**REQUIREMENT**
The answer is a single number: the count of lines in the records below that contain the word "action".

Extracted records
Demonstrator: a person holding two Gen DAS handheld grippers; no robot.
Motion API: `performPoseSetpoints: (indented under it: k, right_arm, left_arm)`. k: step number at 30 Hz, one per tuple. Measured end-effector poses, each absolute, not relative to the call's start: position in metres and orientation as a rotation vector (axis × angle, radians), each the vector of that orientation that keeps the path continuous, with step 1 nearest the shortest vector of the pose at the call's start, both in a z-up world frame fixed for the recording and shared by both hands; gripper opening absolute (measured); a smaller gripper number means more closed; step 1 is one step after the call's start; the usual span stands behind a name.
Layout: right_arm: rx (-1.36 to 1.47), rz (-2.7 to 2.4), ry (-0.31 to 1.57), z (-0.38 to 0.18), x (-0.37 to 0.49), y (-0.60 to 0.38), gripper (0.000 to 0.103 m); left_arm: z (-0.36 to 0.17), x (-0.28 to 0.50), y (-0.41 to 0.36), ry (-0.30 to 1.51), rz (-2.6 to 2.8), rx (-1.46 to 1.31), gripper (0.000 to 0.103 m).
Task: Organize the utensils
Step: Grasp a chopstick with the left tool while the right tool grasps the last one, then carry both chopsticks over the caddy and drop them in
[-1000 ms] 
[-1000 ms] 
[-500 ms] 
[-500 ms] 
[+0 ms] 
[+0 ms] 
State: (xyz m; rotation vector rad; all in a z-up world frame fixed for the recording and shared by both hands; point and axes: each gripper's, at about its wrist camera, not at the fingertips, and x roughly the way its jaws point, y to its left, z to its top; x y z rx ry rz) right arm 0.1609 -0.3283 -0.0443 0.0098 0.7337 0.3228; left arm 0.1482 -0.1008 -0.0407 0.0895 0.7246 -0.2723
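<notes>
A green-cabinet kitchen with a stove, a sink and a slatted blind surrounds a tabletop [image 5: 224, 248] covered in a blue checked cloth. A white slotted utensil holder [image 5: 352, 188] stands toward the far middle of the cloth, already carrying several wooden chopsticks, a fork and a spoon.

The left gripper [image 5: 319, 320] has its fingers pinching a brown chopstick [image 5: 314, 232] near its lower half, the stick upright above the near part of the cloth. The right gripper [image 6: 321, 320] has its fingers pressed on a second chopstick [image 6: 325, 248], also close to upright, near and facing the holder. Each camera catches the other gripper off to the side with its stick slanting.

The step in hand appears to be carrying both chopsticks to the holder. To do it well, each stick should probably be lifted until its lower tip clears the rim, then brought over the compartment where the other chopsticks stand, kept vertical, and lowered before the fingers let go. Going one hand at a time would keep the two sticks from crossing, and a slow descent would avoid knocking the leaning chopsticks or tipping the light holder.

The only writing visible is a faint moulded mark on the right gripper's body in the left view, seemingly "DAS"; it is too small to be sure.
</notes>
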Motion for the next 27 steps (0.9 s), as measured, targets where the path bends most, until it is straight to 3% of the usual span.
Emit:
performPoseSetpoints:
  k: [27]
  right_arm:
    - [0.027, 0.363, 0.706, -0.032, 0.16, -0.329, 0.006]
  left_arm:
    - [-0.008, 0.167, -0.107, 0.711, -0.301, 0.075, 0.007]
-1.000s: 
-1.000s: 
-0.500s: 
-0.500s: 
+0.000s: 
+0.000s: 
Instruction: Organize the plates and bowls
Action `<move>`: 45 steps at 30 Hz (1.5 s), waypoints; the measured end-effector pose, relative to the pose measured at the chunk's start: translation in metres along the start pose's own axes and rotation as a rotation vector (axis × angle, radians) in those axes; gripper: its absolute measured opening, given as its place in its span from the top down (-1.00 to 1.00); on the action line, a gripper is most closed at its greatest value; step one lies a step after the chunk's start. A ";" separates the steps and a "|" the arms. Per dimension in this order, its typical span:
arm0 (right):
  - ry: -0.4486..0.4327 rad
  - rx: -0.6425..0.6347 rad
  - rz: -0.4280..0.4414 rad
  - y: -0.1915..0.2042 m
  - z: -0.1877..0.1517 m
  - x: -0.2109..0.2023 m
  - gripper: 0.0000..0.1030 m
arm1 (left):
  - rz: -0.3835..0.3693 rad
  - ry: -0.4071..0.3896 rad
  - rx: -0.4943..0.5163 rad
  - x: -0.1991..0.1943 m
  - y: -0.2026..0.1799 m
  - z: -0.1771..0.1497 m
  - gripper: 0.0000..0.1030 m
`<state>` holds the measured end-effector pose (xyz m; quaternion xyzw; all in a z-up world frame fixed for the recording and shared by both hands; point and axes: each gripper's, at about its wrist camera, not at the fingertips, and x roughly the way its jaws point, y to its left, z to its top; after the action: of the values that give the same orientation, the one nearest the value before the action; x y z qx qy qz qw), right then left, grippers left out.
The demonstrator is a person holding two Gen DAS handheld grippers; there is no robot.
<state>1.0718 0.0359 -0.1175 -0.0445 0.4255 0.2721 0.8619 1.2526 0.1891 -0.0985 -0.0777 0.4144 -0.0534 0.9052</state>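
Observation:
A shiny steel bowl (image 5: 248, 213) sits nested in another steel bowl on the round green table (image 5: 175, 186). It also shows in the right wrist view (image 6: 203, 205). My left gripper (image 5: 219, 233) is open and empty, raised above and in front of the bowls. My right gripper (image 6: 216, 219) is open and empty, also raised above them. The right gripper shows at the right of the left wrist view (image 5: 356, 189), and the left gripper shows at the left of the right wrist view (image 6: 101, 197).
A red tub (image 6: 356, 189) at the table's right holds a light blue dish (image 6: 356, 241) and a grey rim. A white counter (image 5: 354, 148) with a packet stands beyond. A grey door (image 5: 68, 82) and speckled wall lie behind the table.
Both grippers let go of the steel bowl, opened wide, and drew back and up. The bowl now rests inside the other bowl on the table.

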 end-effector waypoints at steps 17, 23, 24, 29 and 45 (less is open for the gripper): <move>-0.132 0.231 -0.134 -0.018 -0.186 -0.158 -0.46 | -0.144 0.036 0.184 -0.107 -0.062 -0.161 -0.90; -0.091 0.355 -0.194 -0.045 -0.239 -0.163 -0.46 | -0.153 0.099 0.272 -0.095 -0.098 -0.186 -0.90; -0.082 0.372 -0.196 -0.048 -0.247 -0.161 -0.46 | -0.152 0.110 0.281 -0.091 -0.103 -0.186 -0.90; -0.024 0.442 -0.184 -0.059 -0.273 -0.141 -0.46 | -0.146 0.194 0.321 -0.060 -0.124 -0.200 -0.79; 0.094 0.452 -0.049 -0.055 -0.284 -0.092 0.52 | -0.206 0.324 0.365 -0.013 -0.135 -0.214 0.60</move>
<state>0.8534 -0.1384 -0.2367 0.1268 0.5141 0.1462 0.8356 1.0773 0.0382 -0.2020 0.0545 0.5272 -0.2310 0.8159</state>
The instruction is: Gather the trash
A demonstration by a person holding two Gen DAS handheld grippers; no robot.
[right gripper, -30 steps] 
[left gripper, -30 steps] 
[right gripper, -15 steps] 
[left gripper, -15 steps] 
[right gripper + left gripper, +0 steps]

**ANSWER BELOW**
2